Saturday, December 7, 2019

Russia Needs 100 Years to Catch Up with OECD Countries in Terms of Wealth of Its People, World Bank Says


Paul Goble

            Staunton, December 5 – A World Bank investigation, How Wealthy is Russia? (documents.vsemirnyjbank.org/curated/ru/402431575351416107/pdf/How-Wealthy-is-Russia-Measuring-Russias-Comprehensive-Wealth-from-2000-2017.pdf) concludes that at current rates of growth, Russia will need a century to catch up with the OECD countries in per capita terms.

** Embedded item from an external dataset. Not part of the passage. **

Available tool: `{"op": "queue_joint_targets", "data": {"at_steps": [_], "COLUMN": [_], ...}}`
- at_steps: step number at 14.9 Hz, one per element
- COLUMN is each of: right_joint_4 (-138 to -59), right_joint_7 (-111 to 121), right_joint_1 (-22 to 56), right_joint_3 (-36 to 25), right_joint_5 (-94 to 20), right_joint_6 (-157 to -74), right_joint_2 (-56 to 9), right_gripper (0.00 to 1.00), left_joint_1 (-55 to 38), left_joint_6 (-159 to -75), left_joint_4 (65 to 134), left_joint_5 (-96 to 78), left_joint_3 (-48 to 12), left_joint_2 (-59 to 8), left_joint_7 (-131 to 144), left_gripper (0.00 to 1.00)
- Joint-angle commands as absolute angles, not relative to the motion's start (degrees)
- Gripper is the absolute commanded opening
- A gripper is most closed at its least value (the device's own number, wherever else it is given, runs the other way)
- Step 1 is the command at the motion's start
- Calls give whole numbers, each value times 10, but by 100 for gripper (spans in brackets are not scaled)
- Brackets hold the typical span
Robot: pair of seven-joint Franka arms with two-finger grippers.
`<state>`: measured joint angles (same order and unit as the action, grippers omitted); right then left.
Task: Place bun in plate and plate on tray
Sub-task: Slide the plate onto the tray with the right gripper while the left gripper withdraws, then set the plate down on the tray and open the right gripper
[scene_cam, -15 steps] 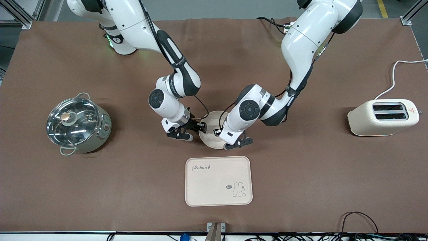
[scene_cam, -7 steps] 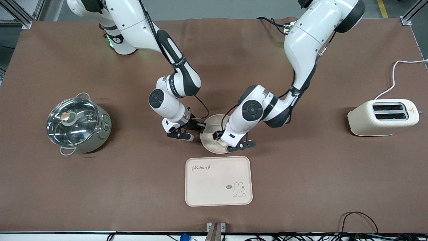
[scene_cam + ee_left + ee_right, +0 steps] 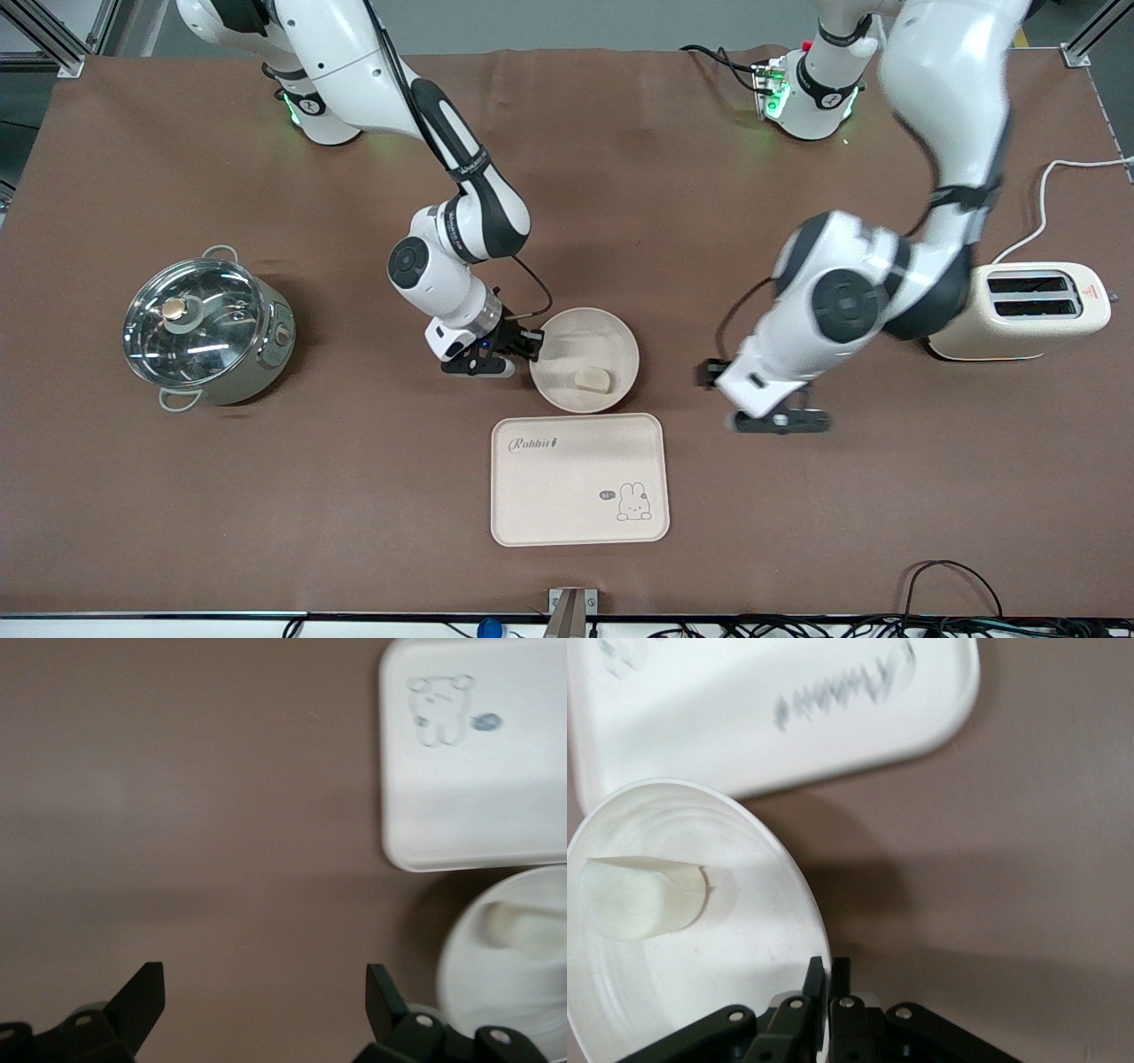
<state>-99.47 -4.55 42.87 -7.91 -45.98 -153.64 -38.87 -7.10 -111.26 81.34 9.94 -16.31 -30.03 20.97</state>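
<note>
The small cream-white bun (image 3: 593, 379) lies in the round cream plate (image 3: 620, 341), whose rim the right hand (image 3: 521, 348) pinches, while the left hand (image 3: 780, 419) hangs wide open over the brown surface (image 3: 797, 496).

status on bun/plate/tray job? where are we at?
Done: the bun lies in the plate. In hand: the right gripper is shut on the plate's rim, as the right wrist view shows. The left gripper is open and empty over bare table toward the left arm's end. Left: the plate sits on the table just short of the tray, not on it, so it has yet to go onto the tray.
</note>
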Motion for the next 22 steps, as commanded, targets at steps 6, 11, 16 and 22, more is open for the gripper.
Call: {"op": "queue_joint_targets", "data": {"at_steps": [6,11,16,22], "right_joint_4": [-647,-499,-486,-476], "right_joint_7": [-82,-111,-114,-114], "right_joint_1": [318,278,286,290], "right_joint_3": [-75,-84,-93,-93], "right_joint_5": [-396,-365,-365,-365], "right_joint_6": [-1365,-1293,-1315,-1327], "right_joint_2": [-568,-665,-687,-700], "right_gripper": [0,0,0,14], "left_joint_1": [68,91,42,-34], "left_joint_6": [-969,-935,-937,-925], "left_joint_4": [834,849,908,900], "left_joint_5": [67,37,15,19], "left_joint_3": [-169,-166,-108,-16], "left_joint_2": [-71,-34,12,11], "left_joint_7": [59,56,55,29], "left_gripper": [100,100,100,100]}}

            As Moscow’s Kommersant says in reporting on this 67-page study, “wealth includes an assessment of human capital, natural resources, productive capital and also foreign holdings.” It is thus more than income as it includes all the resources that individuals control or have access to (kommersant.ru/doc/4181162).

            This the first such “all-embracing assessment of the wealth of Russia” the World Bank has made, Apurva Sangi, the bank’s chief economist says, stressing that this conception of wealth is different from income and GDP and that stagnation of real incomes and the fall of oil prices have had a significant impact on Russians’ wealth.

            Today, the study says, “the dimension of human capital per capita in Russia is only a fifth of the average figure for OECD countries. In 2001-2008, the median income of Russia rose nine percent, in 2009-2010, only 4.5 percent; and in 2010-2015, the rate of increase fell to 1.6 percent.”

            If the average rate of growth of human capital in Russia were to remain at 3.5 percent, Russia would need 50 years to catch up with the OECD average. If the rate stays where it has been since 2010, 1.8 percent, then the Russian Federation will require “almost a century” to do so, the World Bank says.

            Because so much of Russia’s wealth now is tied up with natural resources, the rate of increase is at risk of falling because of international efforts to reduce carbon emissions, the report continues.  Despite that, however, it says that demand for Russia’s other natural resources is likely to increase.

            Kommersant reports that “the World Bank advises the Russian authorities to boost human capital by improving education and health care,” by reducing monopolies and state control, by protecting renewable resources like forests, and by making the tax system more progressive in order to spread the wealth.